::: Dataset excerpt

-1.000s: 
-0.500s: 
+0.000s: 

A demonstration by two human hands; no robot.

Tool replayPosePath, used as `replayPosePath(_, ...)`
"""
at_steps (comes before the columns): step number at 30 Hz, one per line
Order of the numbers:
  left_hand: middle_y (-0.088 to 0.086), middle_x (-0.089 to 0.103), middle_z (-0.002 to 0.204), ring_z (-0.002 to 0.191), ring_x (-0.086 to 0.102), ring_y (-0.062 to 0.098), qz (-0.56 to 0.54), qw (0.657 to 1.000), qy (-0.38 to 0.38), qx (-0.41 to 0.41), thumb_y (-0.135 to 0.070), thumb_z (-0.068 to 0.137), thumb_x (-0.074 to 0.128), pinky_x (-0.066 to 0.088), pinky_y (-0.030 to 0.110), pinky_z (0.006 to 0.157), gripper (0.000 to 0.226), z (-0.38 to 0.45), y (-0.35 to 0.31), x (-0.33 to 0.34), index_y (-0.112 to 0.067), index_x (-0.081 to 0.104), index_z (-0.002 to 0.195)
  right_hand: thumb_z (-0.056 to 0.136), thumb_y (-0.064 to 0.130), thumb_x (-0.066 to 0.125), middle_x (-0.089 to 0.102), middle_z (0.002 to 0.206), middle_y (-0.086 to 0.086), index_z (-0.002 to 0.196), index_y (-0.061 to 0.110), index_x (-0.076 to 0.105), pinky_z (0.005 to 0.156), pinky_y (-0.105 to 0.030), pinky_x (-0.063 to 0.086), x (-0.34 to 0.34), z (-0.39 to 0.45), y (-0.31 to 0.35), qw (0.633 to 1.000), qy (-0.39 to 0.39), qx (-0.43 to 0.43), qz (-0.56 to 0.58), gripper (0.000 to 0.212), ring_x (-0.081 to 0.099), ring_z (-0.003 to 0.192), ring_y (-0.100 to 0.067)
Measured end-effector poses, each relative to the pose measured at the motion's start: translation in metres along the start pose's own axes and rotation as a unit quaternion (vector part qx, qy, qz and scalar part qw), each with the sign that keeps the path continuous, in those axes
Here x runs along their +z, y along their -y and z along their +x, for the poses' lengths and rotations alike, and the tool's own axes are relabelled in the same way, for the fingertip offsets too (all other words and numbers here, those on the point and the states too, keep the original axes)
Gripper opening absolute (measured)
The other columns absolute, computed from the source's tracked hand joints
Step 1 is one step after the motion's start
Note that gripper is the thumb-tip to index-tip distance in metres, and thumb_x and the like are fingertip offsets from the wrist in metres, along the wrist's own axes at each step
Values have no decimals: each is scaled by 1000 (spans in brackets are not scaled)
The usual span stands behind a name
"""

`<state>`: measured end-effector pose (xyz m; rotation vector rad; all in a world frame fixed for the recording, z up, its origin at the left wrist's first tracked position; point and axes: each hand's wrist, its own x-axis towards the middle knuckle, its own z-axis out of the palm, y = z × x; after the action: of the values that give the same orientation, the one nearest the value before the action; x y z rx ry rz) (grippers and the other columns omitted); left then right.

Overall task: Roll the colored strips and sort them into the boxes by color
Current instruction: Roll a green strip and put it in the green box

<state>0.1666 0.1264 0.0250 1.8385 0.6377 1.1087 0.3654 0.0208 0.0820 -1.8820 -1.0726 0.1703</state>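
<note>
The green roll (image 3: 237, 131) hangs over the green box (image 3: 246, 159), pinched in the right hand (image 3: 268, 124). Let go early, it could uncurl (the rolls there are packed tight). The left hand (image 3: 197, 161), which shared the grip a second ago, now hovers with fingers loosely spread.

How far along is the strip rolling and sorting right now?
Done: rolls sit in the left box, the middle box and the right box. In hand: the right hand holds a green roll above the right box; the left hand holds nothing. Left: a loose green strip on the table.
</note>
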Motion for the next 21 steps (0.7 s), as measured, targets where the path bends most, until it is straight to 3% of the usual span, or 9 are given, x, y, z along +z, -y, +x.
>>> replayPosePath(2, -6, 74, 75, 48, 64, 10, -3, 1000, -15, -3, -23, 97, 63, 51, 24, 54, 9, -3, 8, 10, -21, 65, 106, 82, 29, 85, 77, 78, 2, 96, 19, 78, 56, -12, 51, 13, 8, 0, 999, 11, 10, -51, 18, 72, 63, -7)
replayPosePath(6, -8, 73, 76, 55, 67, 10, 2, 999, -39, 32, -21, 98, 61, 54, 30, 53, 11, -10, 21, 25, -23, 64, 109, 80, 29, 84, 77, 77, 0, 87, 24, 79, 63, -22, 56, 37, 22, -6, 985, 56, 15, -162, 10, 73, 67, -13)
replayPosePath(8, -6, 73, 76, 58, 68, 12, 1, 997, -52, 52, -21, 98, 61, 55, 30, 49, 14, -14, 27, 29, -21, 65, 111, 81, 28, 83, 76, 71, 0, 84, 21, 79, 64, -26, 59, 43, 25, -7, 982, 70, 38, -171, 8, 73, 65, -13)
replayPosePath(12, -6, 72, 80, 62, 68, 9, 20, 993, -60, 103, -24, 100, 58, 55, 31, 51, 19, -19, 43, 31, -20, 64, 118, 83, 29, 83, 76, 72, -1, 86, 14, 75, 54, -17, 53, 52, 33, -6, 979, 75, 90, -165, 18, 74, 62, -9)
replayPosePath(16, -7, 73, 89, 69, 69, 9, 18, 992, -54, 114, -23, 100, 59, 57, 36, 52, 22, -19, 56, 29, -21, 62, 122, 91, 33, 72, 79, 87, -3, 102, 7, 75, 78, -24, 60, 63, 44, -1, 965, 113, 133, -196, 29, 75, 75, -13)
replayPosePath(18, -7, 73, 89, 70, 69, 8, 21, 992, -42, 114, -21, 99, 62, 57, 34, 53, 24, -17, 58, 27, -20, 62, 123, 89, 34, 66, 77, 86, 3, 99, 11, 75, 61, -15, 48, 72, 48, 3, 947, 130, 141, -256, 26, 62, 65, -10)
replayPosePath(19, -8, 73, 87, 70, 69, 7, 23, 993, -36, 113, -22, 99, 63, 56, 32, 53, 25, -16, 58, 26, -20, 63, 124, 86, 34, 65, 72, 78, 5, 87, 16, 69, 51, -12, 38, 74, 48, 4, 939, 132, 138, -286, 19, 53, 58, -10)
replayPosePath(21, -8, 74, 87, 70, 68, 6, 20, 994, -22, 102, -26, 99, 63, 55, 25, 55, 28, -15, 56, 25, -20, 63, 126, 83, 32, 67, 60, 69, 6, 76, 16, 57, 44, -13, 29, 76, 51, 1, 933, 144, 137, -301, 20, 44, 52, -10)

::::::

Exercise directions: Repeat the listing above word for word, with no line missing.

Task answer:
-1.000s: 
-0.500s: 
+0.000s: 

A demonstration by two human hands; no robot.

Tool replayPosePath, used as `replayPosePath(_, ...)`
"""
at_steps (comes before the columns): step number at 30 Hz, one per line
Order of the numbers:
  left_hand: middle_y (-0.088 to 0.086), middle_x (-0.089 to 0.103), middle_z (-0.002 to 0.204), ring_z (-0.002 to 0.191), ring_x (-0.086 to 0.102), ring_y (-0.062 to 0.098), qz (-0.56 to 0.54), qw (0.657 to 1.000), qy (-0.38 to 0.38), qx (-0.41 to 0.41), thumb_y (-0.135 to 0.070), thumb_z (-0.068 to 0.137), thumb_x (-0.074 to 0.128), pinky_x (-0.066 to 0.088), pinky_y (-0.030 to 0.110), pinky_z (0.006 to 0.157), gripper (0.000 to 0.226), z (-0.38 to 0.45), y (-0.35 to 0.31), x (-0.33 to 0.34), index_y (-0.112 to 0.067), index_x (-0.081 to 0.104), index_z (-0.002 to 0.195)
  right_hand: thumb_z (-0.056 to 0.136), thumb_y (-0.064 to 0.130), thumb_x (-0.066 to 0.125), middle_x (-0.089 to 0.102), middle_z (0.002 to 0.206), middle_y (-0.086 to 0.086), index_z (-0.002 to 0.196), index_y (-0.061 to 0.110), index_x (-0.076 to 0.105), pinky_z (0.005 to 0.156), pinky_y (-0.105 to 0.030), pinky_x (-0.063 to 0.086), x (-0.34 to 0.34), z (-0.39 to 0.45), y (-0.31 to 0.35), qw (0.633 to 1.000), qy (-0.39 to 0.39), qx (-0.43 to 0.43), qz (-0.56 to 0.58), gripper (0.000 to 0.212), ring_x (-0.081 to 0.099), ring_z (-0.003 to 0.192), ring_y (-0.100 to 0.067)
Measured end-effector poses, each relative to the pose measured at the motion's start: translation in metres along the start pose's own axes and rotation as a unit quaternion (vector part qx, qy, qz and scalar part qw), each with the sign that keeps the path continuous, in those axes
Here x runs along their +z, y along their -y and z along their +x, for the poses' lengths and rotations alike, and the tool's own axes are relabelled in the same way, for the fingertip offsets too (all other words and numbers here, those on the point and the states too, keep the original axes)
Gripper opening absolute (measured)
The other columns absolute, computed from the source's tracked hand joints
Step 1 is one step after the motion's start
Note that gripper is the thumb-tip to index-tip distance in metres, and thumb_x and the like are fingertip offsets from the wrist in metres, along the wrist's own axes at each step
Values have no decimals: each is scaled by 1000 (spans in brackets are not scaled)
The usual span stands behind a name
"""

`<state>`: measured end-effector pose (xyz m; rotation vector rad; all in a world frame fixed for the recording, z up, its origin at the left wrist's first tracked position; point and axes: each hand's wrist, its own x-axis towards the middle knuckle, its own z-axis out of the palm, y = z × x; after the action: of the values that give the same orientation, the one nearest the value before the action; x y z rx ry rz) (grippers and the other columns omitted); left then right.

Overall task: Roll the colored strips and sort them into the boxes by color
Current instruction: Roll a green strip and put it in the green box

<state>0.1666 0.1264 0.0250 1.8385 0.6377 1.1087 0.3654 0.0208 0.0820 -1.8820 -1.0726 0.1703</state>
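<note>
The green roll (image 3: 237, 131) hangs over the green box (image 3: 246, 159), pinched in the right hand (image 3: 268, 124). Let go early, it could uncurl (the rolls there are packed tight). The left hand (image 3: 197, 161), which shared the grip a second ago, now hovers with fingers loosely spread.

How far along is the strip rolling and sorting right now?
Done: rolls sit in the left box, the middle box and the right box. In hand: the right hand holds a green roll above the right box; the left hand holds nothing. Left: a loose green strip on the table.
</note>
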Motion for the next 21 steps (0.7 s), as measured, targets where the path bends most, until it is straight to 3% of the usual span, or 9 are given, x, y, z along +z, -y, +x.
>>> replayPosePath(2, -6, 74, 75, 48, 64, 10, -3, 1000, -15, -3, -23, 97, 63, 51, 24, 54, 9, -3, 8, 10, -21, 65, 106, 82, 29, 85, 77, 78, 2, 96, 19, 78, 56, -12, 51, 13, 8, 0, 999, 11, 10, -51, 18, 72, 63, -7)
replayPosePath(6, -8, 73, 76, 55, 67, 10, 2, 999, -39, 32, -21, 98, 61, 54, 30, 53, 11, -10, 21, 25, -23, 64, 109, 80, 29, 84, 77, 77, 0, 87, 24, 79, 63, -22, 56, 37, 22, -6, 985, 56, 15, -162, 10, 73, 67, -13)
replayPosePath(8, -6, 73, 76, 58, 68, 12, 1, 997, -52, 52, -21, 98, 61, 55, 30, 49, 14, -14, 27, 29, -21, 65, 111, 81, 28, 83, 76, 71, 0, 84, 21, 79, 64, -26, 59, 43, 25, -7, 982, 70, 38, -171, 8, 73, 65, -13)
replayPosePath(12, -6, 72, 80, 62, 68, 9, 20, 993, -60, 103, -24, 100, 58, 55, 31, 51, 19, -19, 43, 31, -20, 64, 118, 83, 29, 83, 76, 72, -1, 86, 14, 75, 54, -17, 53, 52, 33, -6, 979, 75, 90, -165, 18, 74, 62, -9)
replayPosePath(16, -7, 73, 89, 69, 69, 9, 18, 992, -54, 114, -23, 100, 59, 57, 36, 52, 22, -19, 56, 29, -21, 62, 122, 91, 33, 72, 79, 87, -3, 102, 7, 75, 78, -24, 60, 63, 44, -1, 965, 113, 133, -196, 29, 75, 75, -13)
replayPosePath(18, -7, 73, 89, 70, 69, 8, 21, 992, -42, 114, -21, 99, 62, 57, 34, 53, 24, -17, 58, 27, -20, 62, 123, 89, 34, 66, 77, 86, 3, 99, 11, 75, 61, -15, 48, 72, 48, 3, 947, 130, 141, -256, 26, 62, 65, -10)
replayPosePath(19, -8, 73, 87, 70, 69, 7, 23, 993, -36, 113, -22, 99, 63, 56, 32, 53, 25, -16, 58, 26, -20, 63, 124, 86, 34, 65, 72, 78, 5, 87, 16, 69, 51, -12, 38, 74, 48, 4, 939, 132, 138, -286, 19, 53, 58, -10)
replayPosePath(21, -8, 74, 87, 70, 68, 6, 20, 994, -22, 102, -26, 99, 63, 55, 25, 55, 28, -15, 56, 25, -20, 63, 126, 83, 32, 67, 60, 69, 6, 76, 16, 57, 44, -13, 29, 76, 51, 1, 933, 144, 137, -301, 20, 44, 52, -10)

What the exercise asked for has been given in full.